Start of Block
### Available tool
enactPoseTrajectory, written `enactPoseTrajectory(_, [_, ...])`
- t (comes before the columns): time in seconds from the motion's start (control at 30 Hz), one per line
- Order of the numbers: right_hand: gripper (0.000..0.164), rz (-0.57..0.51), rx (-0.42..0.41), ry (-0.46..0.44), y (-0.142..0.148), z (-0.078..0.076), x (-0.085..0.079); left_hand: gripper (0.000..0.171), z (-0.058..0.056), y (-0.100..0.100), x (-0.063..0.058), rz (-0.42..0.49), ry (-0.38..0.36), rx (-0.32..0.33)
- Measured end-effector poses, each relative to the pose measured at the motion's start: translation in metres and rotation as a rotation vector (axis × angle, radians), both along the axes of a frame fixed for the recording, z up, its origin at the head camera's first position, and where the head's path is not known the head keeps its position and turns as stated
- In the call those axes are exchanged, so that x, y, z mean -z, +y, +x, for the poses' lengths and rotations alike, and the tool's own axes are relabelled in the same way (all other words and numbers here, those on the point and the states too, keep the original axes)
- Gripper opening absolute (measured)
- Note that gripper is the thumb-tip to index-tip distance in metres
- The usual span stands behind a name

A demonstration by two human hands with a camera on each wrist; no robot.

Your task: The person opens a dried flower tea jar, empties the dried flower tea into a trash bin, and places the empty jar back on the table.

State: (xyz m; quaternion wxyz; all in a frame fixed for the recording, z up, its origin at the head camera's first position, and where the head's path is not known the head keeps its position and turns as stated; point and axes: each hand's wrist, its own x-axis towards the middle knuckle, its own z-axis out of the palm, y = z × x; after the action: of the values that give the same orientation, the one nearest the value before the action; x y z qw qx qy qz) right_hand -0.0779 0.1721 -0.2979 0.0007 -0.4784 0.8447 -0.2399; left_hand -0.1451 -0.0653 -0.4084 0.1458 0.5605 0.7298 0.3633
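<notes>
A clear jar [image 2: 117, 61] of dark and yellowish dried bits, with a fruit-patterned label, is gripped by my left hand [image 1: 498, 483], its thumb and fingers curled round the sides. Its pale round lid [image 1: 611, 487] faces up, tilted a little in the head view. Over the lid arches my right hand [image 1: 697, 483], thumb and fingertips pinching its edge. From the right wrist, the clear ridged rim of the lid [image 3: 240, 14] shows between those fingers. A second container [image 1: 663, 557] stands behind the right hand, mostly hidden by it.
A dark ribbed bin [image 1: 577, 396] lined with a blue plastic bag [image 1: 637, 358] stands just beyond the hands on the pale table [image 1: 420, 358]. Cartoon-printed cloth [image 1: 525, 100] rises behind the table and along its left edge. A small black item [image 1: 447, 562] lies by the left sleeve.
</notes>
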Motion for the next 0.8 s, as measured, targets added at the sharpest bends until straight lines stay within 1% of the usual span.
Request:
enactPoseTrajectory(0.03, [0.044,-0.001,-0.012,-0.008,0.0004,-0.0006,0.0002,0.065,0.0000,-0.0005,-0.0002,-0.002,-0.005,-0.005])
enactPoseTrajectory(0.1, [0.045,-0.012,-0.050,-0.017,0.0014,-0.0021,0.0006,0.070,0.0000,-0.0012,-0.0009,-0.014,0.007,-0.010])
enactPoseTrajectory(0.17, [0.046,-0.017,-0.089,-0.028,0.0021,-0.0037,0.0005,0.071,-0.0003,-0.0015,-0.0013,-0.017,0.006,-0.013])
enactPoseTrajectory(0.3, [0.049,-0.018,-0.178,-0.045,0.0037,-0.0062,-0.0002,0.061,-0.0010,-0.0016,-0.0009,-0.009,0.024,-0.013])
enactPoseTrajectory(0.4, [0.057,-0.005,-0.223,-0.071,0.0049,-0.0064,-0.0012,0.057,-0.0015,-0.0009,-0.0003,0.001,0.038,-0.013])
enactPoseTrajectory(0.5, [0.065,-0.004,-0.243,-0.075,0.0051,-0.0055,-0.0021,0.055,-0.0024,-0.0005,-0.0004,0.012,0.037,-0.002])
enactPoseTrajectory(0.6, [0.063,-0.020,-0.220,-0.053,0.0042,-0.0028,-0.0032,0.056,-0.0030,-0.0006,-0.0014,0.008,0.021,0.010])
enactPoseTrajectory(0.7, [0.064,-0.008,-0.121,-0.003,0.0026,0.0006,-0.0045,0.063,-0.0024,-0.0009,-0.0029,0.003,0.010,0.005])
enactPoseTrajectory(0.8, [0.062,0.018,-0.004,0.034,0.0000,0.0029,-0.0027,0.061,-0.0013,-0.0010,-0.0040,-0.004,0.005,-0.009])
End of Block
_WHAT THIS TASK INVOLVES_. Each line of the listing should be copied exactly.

_ANSWER SPACE_.
### Available tool
enactPoseTrajectory, written `enactPoseTrajectory(_, [_, ...])`
- t (comes before the columns): time in seconds from the motion's start (control at 30 Hz), one per line
- Order of the numbers: right_hand: gripper (0.000..0.164), rz (-0.57..0.51), rx (-0.42..0.41), ry (-0.46..0.44), y (-0.142..0.148), z (-0.078..0.076), x (-0.085..0.079); left_hand: gripper (0.000..0.171), z (-0.058..0.056), y (-0.100..0.100), x (-0.063..0.058), rz (-0.42..0.49), ry (-0.38..0.36), rx (-0.32..0.33)
- Measured end-effector poses, each relative to the pose measured at the motion's start: translation in metres and rotation as a rotation vector (axis × angle, radians), both along the axes of a frame fixed for the recording, z up, its origin at the head camera's first position, and where the head's path is not known the head keeps its position and turns as stated
- In the call those axes are exchanged, so that x, y, z mean -z, +y, +x, for the poses' lengths and rotations alike, and the tool's own axes are relabelled in the same way (all other words and numbers here, those on the point and the states too, keep the original axes)
- Gripper opening absolute (measured)
- Note that gripper is the thumb-tip to index-tip distance in metres
- The usual span stands behind a name

A demonstration by two human hands with a camera on each wrist; no robot.

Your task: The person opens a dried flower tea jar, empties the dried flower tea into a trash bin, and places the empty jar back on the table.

State: (xyz m; quaternion wxyz; all in a frame fixed for the recording, z up, its origin at the head camera's first position, and where the head's path is not known the head keeps its position and turns as stated; point and axes: each hand's wrist, its own x-axis towards the middle knuckle, its own z-axis out of the palm, y = z × x; after the action: of the values that give the same orientation, the one nearest the value before the action; x y z qw qx qy qz) right_hand -0.0779 0.1721 -0.2979 0.0007 -0.4784 0.8447 -0.2399; left_hand -0.1451 -0.0653 -0.4084 0.1458 0.5605 0.7298 0.3633
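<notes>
A clear jar [image 2: 117, 61] of dark and yellowish dried bits, with a fruit-patterned label, is gripped by my left hand [image 1: 498, 483], its thumb and fingers curled round the sides. Its pale round lid [image 1: 611, 487] faces up, tilted a little in the head view. Over the lid arches my right hand [image 1: 697, 483], thumb and fingertips pinching its edge. From the right wrist, the clear ridged rim of the lid [image 3: 240, 14] shows between those fingers. A second container [image 1: 663, 557] stands behind the right hand, mostly hidden by it.
A dark ribbed bin [image 1: 577, 396] lined with a blue plastic bag [image 1: 637, 358] stands just beyond the hands on the pale table [image 1: 420, 358]. Cartoon-printed cloth [image 1: 525, 100] rises behind the table and along its left edge. A small black item [image 1: 447, 562] lies by the left sleeve.
</notes>
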Motion for the next 0.8 s, as measured, targets added at the sharpest bends until straight lines stay within 1% of the usual span.
Request:
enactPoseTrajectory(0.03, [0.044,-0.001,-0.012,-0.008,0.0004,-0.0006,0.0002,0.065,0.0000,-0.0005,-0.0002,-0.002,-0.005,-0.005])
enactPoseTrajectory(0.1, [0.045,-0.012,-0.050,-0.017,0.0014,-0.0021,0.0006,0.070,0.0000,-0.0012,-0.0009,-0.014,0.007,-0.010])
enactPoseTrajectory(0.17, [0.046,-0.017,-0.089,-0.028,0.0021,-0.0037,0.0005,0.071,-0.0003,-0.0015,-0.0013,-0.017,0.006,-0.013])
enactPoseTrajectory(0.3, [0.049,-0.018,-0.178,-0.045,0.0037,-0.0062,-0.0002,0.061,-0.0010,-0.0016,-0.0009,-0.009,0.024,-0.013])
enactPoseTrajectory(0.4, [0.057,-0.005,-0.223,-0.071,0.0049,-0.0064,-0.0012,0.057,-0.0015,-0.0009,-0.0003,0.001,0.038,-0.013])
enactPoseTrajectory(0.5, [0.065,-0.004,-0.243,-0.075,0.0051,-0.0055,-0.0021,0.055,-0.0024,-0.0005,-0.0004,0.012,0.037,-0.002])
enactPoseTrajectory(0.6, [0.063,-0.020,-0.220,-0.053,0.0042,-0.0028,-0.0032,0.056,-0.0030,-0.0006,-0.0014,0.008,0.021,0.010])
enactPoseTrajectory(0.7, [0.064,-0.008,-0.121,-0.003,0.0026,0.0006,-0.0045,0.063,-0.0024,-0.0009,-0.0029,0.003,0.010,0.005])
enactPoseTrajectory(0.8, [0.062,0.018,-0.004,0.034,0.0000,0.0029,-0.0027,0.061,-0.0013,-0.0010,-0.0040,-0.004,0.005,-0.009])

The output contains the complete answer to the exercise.